## Problem statement
Without including any pictures, write out all the records word for word.

___

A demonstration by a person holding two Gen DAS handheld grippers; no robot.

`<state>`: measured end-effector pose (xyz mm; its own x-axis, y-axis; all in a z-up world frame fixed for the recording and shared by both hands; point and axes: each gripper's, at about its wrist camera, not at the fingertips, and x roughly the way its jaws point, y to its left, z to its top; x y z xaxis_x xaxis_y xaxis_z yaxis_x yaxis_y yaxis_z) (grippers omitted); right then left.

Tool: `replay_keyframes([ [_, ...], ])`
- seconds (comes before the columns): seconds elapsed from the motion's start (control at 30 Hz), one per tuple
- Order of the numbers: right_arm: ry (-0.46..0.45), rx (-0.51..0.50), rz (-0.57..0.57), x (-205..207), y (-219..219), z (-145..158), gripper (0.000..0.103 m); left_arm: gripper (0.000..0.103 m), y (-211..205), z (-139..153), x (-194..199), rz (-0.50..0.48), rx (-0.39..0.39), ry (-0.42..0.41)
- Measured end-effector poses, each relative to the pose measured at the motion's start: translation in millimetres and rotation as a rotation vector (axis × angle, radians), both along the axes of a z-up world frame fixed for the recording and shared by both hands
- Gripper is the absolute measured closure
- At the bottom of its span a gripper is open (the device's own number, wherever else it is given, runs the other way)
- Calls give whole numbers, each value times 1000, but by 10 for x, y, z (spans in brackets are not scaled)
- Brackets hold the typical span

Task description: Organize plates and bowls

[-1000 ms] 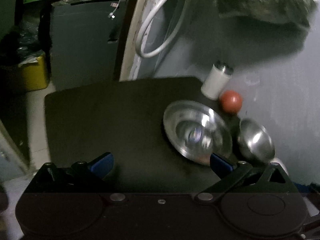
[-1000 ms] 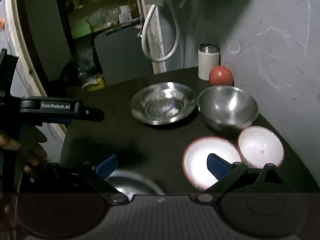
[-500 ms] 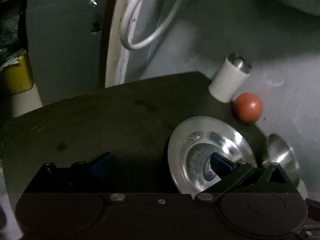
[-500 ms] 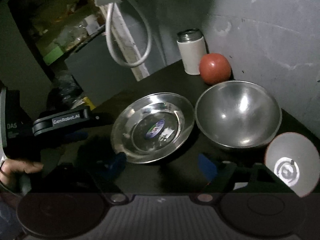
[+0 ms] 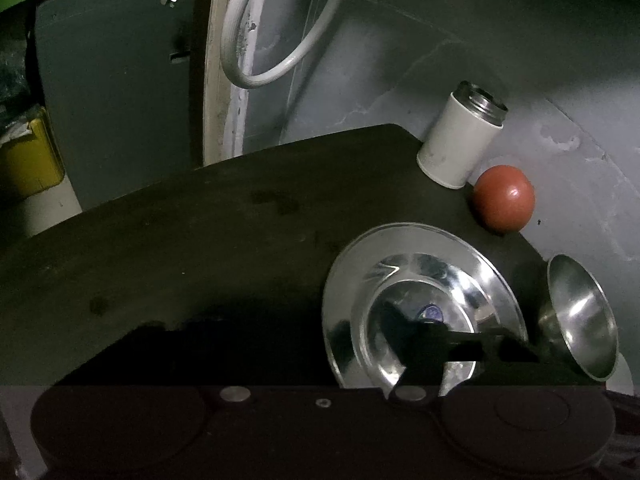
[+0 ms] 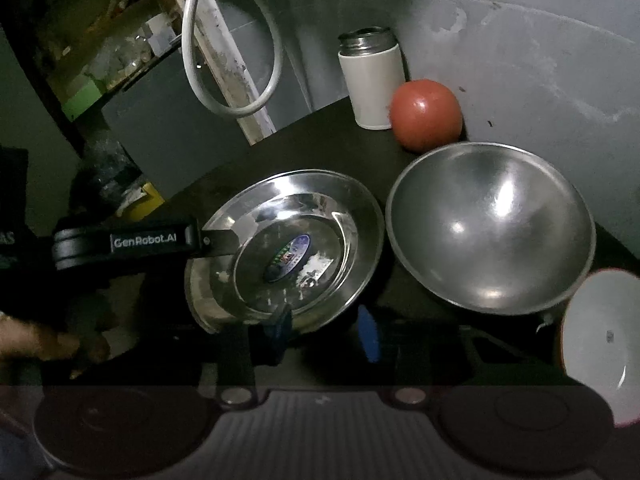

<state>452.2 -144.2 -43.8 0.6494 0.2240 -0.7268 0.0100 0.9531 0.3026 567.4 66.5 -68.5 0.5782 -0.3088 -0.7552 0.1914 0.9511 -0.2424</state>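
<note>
A shallow steel plate (image 5: 424, 280) (image 6: 288, 248) with a sticker in its middle lies on the dark table (image 5: 200, 240). My left gripper (image 5: 324, 324) is closing with the plate's left rim between its dark jaws. In the right wrist view one of its fingers (image 6: 216, 240) lies across that rim. My right gripper (image 6: 324, 330) is also closing at the plate's near rim, blue pads still apart, the left pad at the rim's edge. A deep steel bowl (image 6: 492, 228) (image 5: 580, 316) sits right of the plate. A white bowl with a red rim (image 6: 600, 344) is at the near right.
A white canister (image 6: 372, 80) (image 5: 460, 140) and a red tomato (image 6: 426, 114) (image 5: 504, 198) stand at the back by the grey wall. A white hose (image 5: 260, 60) hangs behind the table. A person's hand (image 6: 40, 344) holds the left gripper.
Both grippers have come forward and down onto the steel plate. Their jaws, wide apart before, have narrowed around its rim.
</note>
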Motion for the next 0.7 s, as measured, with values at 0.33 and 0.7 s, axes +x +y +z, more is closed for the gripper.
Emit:
replay_keyframes([
  [0.33, -25, 17, -3, -24, -63, 3, 78, 83, 4, -31, -72, -8, -9, 20],
  [0.7, -71, 14, 48, -181, -50, 37, 78, 83, 184, 32, -453, 0, -30, -10],
])
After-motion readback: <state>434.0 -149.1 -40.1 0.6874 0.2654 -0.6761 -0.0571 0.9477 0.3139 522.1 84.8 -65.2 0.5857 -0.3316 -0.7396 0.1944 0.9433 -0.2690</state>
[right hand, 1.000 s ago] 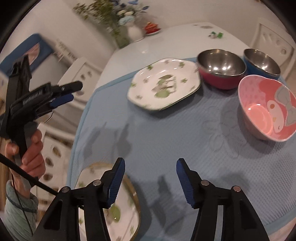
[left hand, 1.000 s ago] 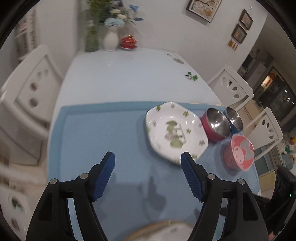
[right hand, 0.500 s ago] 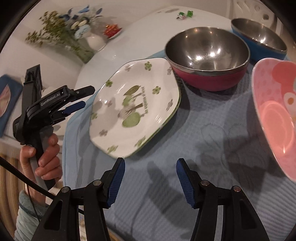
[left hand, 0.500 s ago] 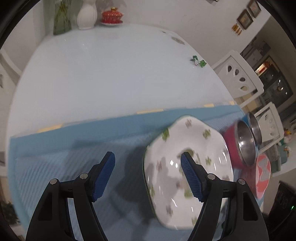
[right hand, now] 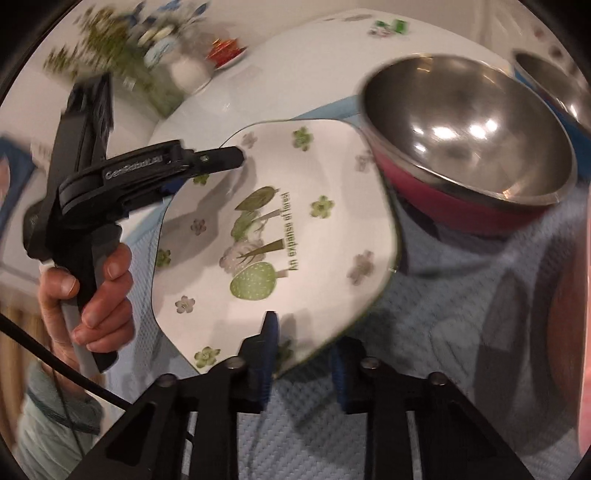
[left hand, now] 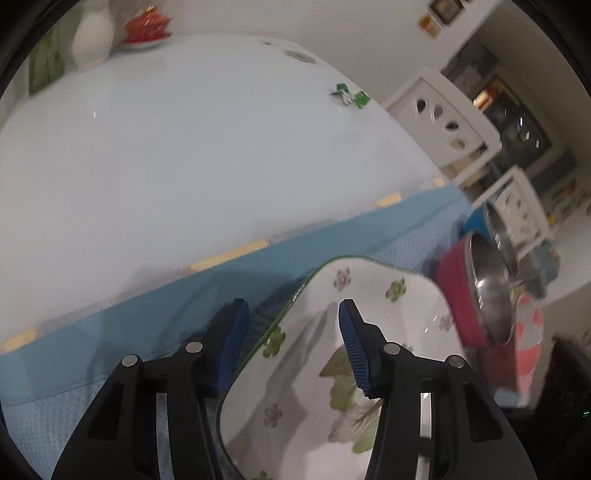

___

## Solution to this exercise
A demonstration by a person holding two Gen DAS handheld grippers; no robot.

`<state>`: measured end-effector pose (xyz mm; its own x-axis, y-axis; all in a z-up world frame fixed for the recording and shared by both hands; point and axes: each gripper's, at about its wrist camera, not at the fingertips, and x roughly the way its jaws point, y to its left, z to its top; x y z xaxis_x xaxis_y xaxis_z yaxis_x yaxis_y yaxis_z) (grippers omitted); right then left.

Tool: `replay_keyframes([ [_, ...], ])`
- seconds (comes before the columns): seconds elapsed from the motion's start (control at 30 Hz), one per tuple
- Order of the numbers: right_arm: ry (-0.46..0.45), rx (-0.51..0.50), rz (-0.57..0.57), x (-205..207), y (-219..219), z (-145..158), gripper (0.000..0.103 m); left_arm: gripper (0.000..0.103 m), y (-211..205), z (-139..153), x (-194..199), rz (-0.50..0.48), rx (-0.39..0.39), ry (-0.42..0.41)
- Measured end-effector poses, each relative to the pose measured at the motion's start: translation in millimetres and rotation as a rotation vector (axis × angle, radians), both along the axes of a z-up world frame fixed for the recording and shared by both hands
- Gripper is the absolute measured closure
- At the bottom of its span a gripper is open (the device's own number, wherever else it is given, runs the other way)
- Calls give whole numbers, each value times 1000, but by 10 for x, y, z (spans in brackets are not scaled)
- Brackets hold the typical span

Task description: Organize plates and bowls

[-1000 ms] 
[-1000 ms] 
[-500 ms] 
[-500 ms] 
[+0 ms] 
[+0 ms] 

<state>452.2 -144.2 -43.8 0.6494 0.2240 -0.7268 0.0100 0.9531 0.3026 567.4 66.5 -68.5 0.5782 -0.3088 -0.7552 0.1914 0.9511 -0.2424</state>
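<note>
A shallow steel plate (image 5: 424, 280) (image 6: 288, 248) with a sticker in its middle lies on the dark table (image 5: 200, 240). My left gripper (image 5: 324, 324) is closing with the plate's left rim between its dark jaws. In the right wrist view one of its fingers (image 6: 216, 240) lies across that rim. My right gripper (image 6: 324, 330) is also closing at the plate's near rim, blue pads still apart, the left pad at the rim's edge. A deep steel bowl (image 6: 492, 228) (image 5: 580, 316) sits right of the plate. A white bowl with a red rim (image 6: 600, 344) is at the near right.
A white canister (image 6: 372, 80) (image 5: 460, 140) and a red tomato (image 6: 426, 114) (image 5: 504, 198) stand at the back by the grey wall. A white hose (image 5: 260, 60) hangs behind the table. A person's hand (image 6: 40, 344) holds the left gripper.
Both grippers have come forward and down onto the steel plate. Their jaws, wide apart before, have narrowed around its rim.
</note>
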Motion for the next 0.7 s, as measured, with values at 0.33 and 0.7 s, axes +x +y +z, more is closed for the gripper.
Emit:
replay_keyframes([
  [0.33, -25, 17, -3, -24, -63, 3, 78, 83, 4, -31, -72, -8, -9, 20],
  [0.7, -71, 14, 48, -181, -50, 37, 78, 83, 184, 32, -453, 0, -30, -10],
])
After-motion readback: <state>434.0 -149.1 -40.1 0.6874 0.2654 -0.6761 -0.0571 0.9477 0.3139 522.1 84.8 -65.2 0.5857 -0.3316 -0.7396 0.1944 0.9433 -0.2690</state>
[right hand, 1.000 s ago] 
[left hand, 1.000 s ago] 
[right hand, 0.500 s ago] 
[left hand, 0.500 s ago] 
[right hand, now] 
[left hand, now] 

This answer is complete as written.